- Required action: In the listing below, find the line containing "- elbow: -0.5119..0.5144" and the line containing "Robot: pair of". Repeat exactly those two lines and every line between them.

- Data provided:
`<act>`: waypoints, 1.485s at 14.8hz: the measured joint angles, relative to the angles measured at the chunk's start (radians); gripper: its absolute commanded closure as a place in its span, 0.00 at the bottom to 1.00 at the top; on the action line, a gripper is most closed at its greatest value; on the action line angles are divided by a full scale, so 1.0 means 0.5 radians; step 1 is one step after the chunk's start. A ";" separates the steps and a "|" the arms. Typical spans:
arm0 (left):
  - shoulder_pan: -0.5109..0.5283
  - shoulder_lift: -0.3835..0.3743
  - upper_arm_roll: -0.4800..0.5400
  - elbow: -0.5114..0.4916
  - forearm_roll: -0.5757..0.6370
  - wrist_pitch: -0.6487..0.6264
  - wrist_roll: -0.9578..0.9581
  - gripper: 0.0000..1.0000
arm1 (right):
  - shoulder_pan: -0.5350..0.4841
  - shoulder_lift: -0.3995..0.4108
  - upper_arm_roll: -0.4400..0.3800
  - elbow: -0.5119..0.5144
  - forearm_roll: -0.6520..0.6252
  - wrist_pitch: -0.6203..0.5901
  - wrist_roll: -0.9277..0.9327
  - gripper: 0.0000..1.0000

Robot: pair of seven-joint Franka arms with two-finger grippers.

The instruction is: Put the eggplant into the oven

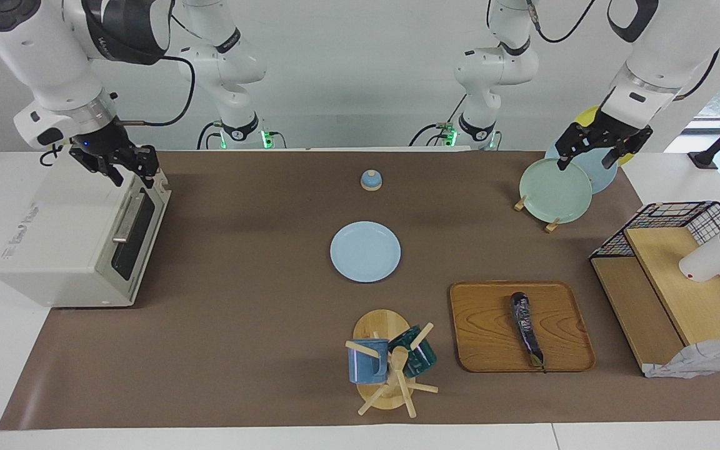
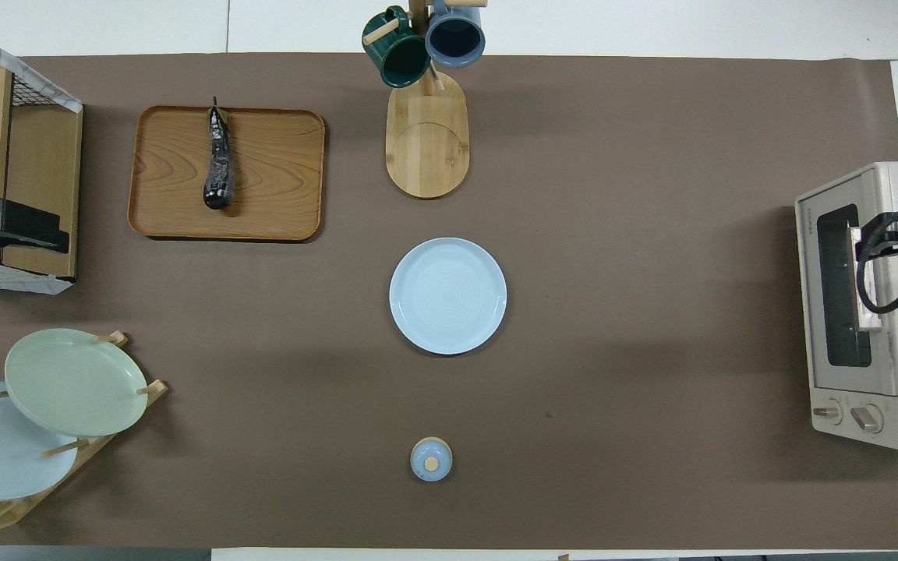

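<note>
Right then, my right gripper (image 1: pixel 130 172) was at the top edge of the oven (image 1: pixel 66 250) door, by the bar handle (image 1: pixel 124 225). I could not tell if its fingers were wide or narrow, or if they had hold of the handle. The door looked closed. The oven stood at the right arm's end of the table, partly off the brown mat (image 1: pixel 241 325), with its door toward the middle of the table.

My left gripper (image 1: pixel 588 161) hung over the plate rack (image 1: pixel 532 209) at the left arm's end, near the mat's corner on the robots' side. Its fingers were wide apart and held nothing. That arm waited. A green plate (image 1: pixel 555 190) leaned in the rack, with a pale blue one and a yellow one stacked nearer to the robots.

The eggplant (image 1: pixel 527 328) lay on the wooden tray (image 1: pixel 485 331), well apart from the oven. The tray sat close to the mat's edge farthest from the robots, toward the left arm's end. The green stem tip pointed at that edge.

A blue plate (image 1: pixel 365 251) lay flat in the middle of the mat. A small blue knob (image 1: pixel 370 180) stood nearer to the robots than the plate. A mug stand (image 1: pixel 385 362) with a blue mug and a green mug stood beside the tray. A wire shelf (image 1: pixel 679 275) stood at the left arm's end of the table.
</note>
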 measured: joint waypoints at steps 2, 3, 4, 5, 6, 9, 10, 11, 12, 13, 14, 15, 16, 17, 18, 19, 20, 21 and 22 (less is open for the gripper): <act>0.000 0.003 0.000 -0.003 0.000 0.007 -0.003 0.00 | -0.077 -0.051 -0.005 -0.162 0.000 0.115 0.000 1.00; 0.000 0.005 0.000 -0.008 -0.001 0.016 -0.005 0.00 | -0.117 -0.072 -0.008 -0.227 -0.004 0.145 0.000 1.00; 0.000 0.009 0.000 -0.016 -0.004 0.028 -0.006 0.00 | -0.142 -0.089 -0.013 -0.277 -0.016 0.162 0.000 1.00; 0.000 0.020 0.000 -0.026 -0.007 0.040 -0.007 0.00 | -0.155 -0.100 -0.016 -0.313 -0.036 0.172 0.001 1.00; 0.000 0.043 0.000 -0.034 -0.007 0.065 -0.008 0.00 | -0.167 -0.106 -0.016 -0.345 -0.049 0.192 0.004 1.00; 0.000 0.163 -0.001 -0.037 -0.010 0.158 -0.008 0.00 | -0.179 -0.106 -0.016 -0.430 -0.056 0.288 0.008 1.00; -0.001 0.215 -0.003 -0.034 -0.022 0.185 -0.008 0.00 | -0.179 -0.103 -0.016 -0.455 -0.057 0.326 0.008 1.00; -0.001 0.274 -0.003 -0.025 -0.050 0.222 -0.009 0.00 | -0.179 -0.095 -0.016 -0.476 -0.063 0.362 0.008 1.00; -0.001 0.336 -0.004 -0.012 -0.078 0.265 -0.010 0.00 | -0.179 -0.085 -0.016 -0.494 -0.085 0.393 0.008 1.00; -0.001 0.400 -0.005 0.006 -0.094 0.306 -0.011 0.00 | -0.179 -0.073 -0.016 -0.505 -0.113 0.417 0.009 1.00; -0.002 0.462 -0.006 0.028 -0.100 0.336 -0.012 0.00 | -0.179 -0.063 -0.016 -0.513 -0.128 0.434 0.009 1.00; -0.003 0.526 -0.007 0.055 -0.102 0.367 -0.013 0.00 | -0.179 -0.054 -0.016 -0.518 -0.135 0.447 0.009 1.00; -0.006 0.592 -0.011 0.083 -0.102 0.411 -0.013 0.00 | -0.179 -0.046 -0.016 -0.525 -0.138 0.464 0.009 1.00; -0.010 0.654 -0.018 0.106 -0.103 0.464 -0.013 0.00 | -0.179 -0.040 -0.015 -0.531 -0.140 0.476 0.009 1.00; -0.016 0.711 -0.026 0.121 -0.105 0.516 -0.014 0.00 | -0.179 -0.038 -0.014 -0.535 -0.141 0.479 0.009 1.00; -0.026 0.759 -0.029 0.131 -0.115 0.561 -0.016 0.00 | -0.179 -0.036 -0.012 -0.537 -0.141 0.481 0.009 1.00; -0.038 0.806 -0.029 0.136 -0.135 0.612 -0.017 0.00 | -0.179 -0.036 -0.010 -0.540 -0.141 0.492 0.009 1.00; -0.049 0.854 -0.029 0.139 -0.155 0.661 -0.018 0.00 | -0.179 -0.035 -0.007 -0.548 -0.141 0.513 0.009 1.00; -0.061 0.911 -0.031 0.148 -0.162 0.711 -0.018 0.00 | -0.179 -0.034 -0.004 -0.560 -0.141 0.533 0.009 1.00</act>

- Written solution:
  - elbow: -0.5119..0.5144
  - forearm_roll: -0.6520..0.6252
  - wrist_pitch: -0.6203..0.5901
  - wrist_roll: -0.9277..0.9327
  - gripper: 0.0000..1.0000

Robot: pair of seven-joint Franka arms with two-finger grippers.

Nothing further is needed for the answer.